Task brief: I'd like the entries repeated exactly, without their pictures.

(Source data)
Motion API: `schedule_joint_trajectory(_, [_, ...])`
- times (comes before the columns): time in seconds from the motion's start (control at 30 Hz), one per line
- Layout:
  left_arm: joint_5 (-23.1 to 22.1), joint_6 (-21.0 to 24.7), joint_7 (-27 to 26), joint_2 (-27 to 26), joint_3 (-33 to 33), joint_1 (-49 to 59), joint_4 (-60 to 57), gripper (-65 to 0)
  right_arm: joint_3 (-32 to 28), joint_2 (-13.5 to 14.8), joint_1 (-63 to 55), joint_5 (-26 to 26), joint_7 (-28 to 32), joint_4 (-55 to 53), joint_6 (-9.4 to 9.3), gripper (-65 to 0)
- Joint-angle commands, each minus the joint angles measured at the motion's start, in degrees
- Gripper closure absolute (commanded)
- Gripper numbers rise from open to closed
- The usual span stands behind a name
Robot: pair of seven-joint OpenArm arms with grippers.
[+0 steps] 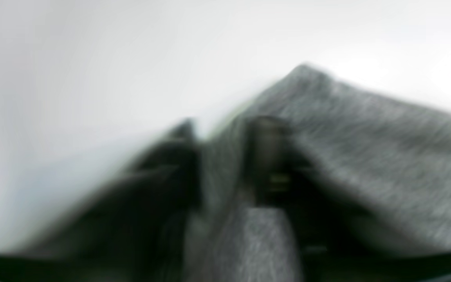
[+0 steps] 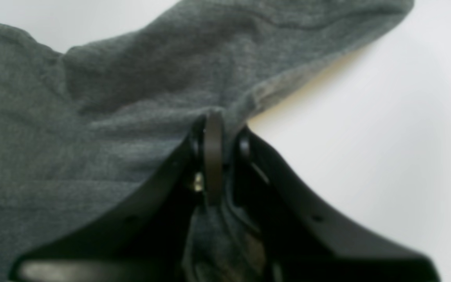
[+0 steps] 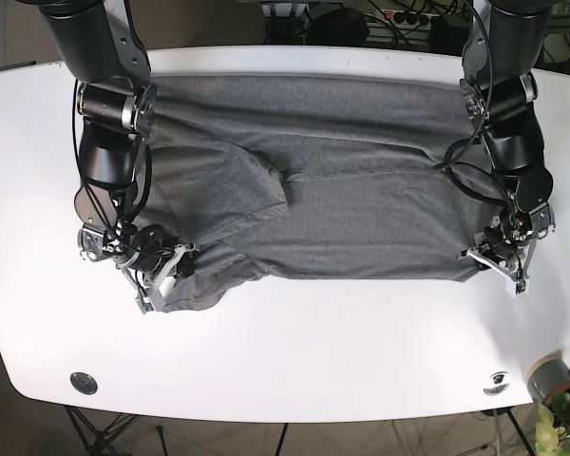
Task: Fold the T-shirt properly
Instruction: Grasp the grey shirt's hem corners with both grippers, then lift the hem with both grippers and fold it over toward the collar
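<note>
Base view shows the grey T-shirt (image 3: 342, 190) spread across the white table (image 3: 313, 361), its near-left edge pinched in the right gripper (image 3: 161, 275) and its near-right corner clamped by the left gripper (image 3: 499, 261).

Bright, even overhead light; the white surface (image 3: 294, 351) glares. Heavy motion blur smears the left wrist view; the right claw (image 2: 221, 133) is softly out of focus, with a faint shadow beside it.
</note>
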Motion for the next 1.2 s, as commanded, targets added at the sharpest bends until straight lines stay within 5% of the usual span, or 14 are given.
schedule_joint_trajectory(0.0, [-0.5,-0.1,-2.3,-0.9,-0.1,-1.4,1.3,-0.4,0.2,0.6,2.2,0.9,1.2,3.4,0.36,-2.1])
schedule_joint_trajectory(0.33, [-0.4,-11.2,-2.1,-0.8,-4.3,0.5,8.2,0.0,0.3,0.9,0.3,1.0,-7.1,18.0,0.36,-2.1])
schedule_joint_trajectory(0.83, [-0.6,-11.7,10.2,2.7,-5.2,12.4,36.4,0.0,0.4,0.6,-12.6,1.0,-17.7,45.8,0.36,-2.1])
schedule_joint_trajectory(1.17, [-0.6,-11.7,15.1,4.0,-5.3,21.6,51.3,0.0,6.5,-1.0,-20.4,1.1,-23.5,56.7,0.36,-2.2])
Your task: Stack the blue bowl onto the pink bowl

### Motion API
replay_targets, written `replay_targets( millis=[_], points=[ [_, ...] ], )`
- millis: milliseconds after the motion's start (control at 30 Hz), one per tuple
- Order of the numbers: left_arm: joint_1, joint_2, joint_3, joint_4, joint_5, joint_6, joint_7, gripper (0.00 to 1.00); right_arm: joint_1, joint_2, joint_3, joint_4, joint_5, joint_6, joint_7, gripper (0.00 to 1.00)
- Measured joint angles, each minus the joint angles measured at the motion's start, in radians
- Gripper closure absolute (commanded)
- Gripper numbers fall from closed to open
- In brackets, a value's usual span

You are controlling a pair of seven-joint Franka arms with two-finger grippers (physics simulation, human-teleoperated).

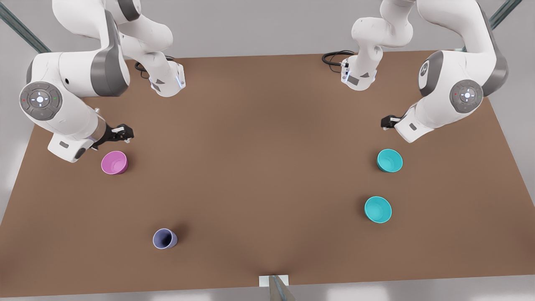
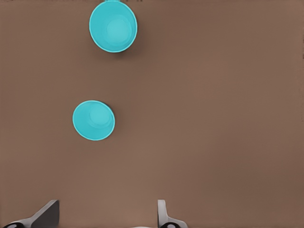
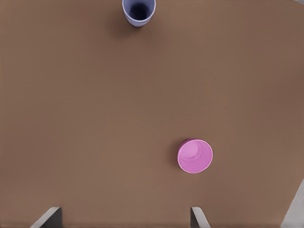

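- The left gripper [image 1: 386, 122] hangs at the front view's right, just above the two teal bowls. Its jaws are wide apart and hold nothing.
- The blue bowl [image 1: 390, 161] nearest to it sits upright on the brown worktop [image 1: 259, 159], mouth up. I think this is the one to pick, because it is closest.
- The other teal bowl [image 1: 378, 209] sits a little lower in the picture, apart from the first.
- The right gripper [image 1: 121, 133] hangs at the front view's left, just above the pink bowl [image 1: 114, 162]. Its jaws are apart too, with nothing in them. This arm waits.
- The pink bowl stands mouth up, far from the teal bowls, so the blue one must cross the worktop.
- A small periwinkle cup [image 1: 164, 238] stands at the lower left, out of the way.
- No stacking is done yet.
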Motion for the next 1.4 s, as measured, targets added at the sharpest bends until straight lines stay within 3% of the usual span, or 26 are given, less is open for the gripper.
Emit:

Solution for this exercise:
Motion API: `schedule_joint_trajectory(_, [_, ...])`
- times (comes before the columns): time in seconds from the motion's start (control at 30 Hz), one per line
- Layout:
  left_arm: joint_5 (-23.1 to 22.1), joint_6 (-21.0 to 24.7), joint_7 (-27 to 26), joint_2 (-27 to 26), joint_3 (-33 to 33), joint_1 (-49 to 59), joint_4 (-60 to 57), gripper (-65 to 0)
  right_arm: joint_3 (-32 to 28), joint_2 (-13.5 to 14.8), joint_1 (-63 to 55), joint_5 (-26 to 26), joint_7 (-28 to 32), joint_4 (-55 to 53), joint_6 (-9.4 to 9.3), gripper (-65 to 0)
- Joint-angle commands, each minus the joint angles measured at the motion's start, in degrees
- Gripper closure absolute (commanded)
- Gripper numbers rise from open to closed
- The usual span stands behind a name
Robot: pair of seven-joint OpenArm arms with grippers.
[+0 steps] 
[+0 steps] 
[+0 steps] 
Task: Fold the T-shirt properly
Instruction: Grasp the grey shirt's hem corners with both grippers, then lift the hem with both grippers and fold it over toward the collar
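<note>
Base view shows the grey T-shirt (image 3: 342, 190) spread across the white table (image 3: 313, 361), its near-left edge pinched in the right gripper (image 3: 161, 275) and its near-right corner clamped by the left gripper (image 3: 499, 261).

Bright, even overhead light; the white surface (image 3: 294, 351) glares. Heavy motion blur smears the left wrist view; the right claw (image 2: 221, 133) is softly out of focus, with a faint shadow beside it.
</note>
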Motion for the next 1.2 s, as commanded, targets added at the sharpest bends until straight lines stay within 5% of the usual span, or 14 are given.
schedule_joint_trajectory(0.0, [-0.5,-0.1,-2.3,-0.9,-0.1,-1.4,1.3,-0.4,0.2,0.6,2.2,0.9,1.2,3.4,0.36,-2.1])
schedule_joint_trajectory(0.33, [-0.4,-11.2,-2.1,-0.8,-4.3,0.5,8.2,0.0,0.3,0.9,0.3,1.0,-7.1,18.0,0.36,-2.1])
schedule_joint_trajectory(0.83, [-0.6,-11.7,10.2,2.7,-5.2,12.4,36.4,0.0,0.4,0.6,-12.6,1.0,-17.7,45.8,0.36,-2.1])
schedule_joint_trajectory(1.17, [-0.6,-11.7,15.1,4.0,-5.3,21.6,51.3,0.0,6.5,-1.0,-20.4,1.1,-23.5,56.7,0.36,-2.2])
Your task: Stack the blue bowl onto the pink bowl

### Motion API
replay_targets, written `replay_targets( millis=[_], points=[ [_, ...] ], )`
- millis: milliseconds after the motion's start (control at 30 Hz), one per tuple
- Order of the numbers: left_arm: joint_1, joint_2, joint_3, joint_4, joint_5, joint_6, joint_7, gripper (0.00 to 1.00); right_arm: joint_1, joint_2, joint_3, joint_4, joint_5, joint_6, joint_7, gripper (0.00 to 1.00)
- Measured joint angles, each minus the joint angles measured at the motion's start, in radians
- Gripper closure absolute (commanded)
- Gripper numbers fall from closed to open
- In brackets, a value's usual span

You are controlling a pair of seven-joint Franka arms with two-finger grippers (physics simulation, human-teleoperated).


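- The left gripper [image 1: 386, 122] hangs at the front view's right, just above the two teal bowls. Its jaws are wide apart and hold nothing.
- The blue bowl [image 1: 390, 161] nearest to it sits upright on the brown worktop [image 1: 259, 159], mouth up. I think this is the one to pick, because it is closest.
- The other teal bowl [image 1: 378, 209] sits a little lower in the picture, apart from the first.
- The right gripper [image 1: 121, 133] hangs at the front view's left, just above the pink bowl [image 1: 114, 162]. Its jaws are apart too, with nothing in them. This arm waits.
- The pink bowl stands mouth up, far from the teal bowls, so the blue one must cross the worktop.
- A small periwinkle cup [image 1: 164, 238] stands at the lower left, out of the way.
- No stacking is done yet.
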Motion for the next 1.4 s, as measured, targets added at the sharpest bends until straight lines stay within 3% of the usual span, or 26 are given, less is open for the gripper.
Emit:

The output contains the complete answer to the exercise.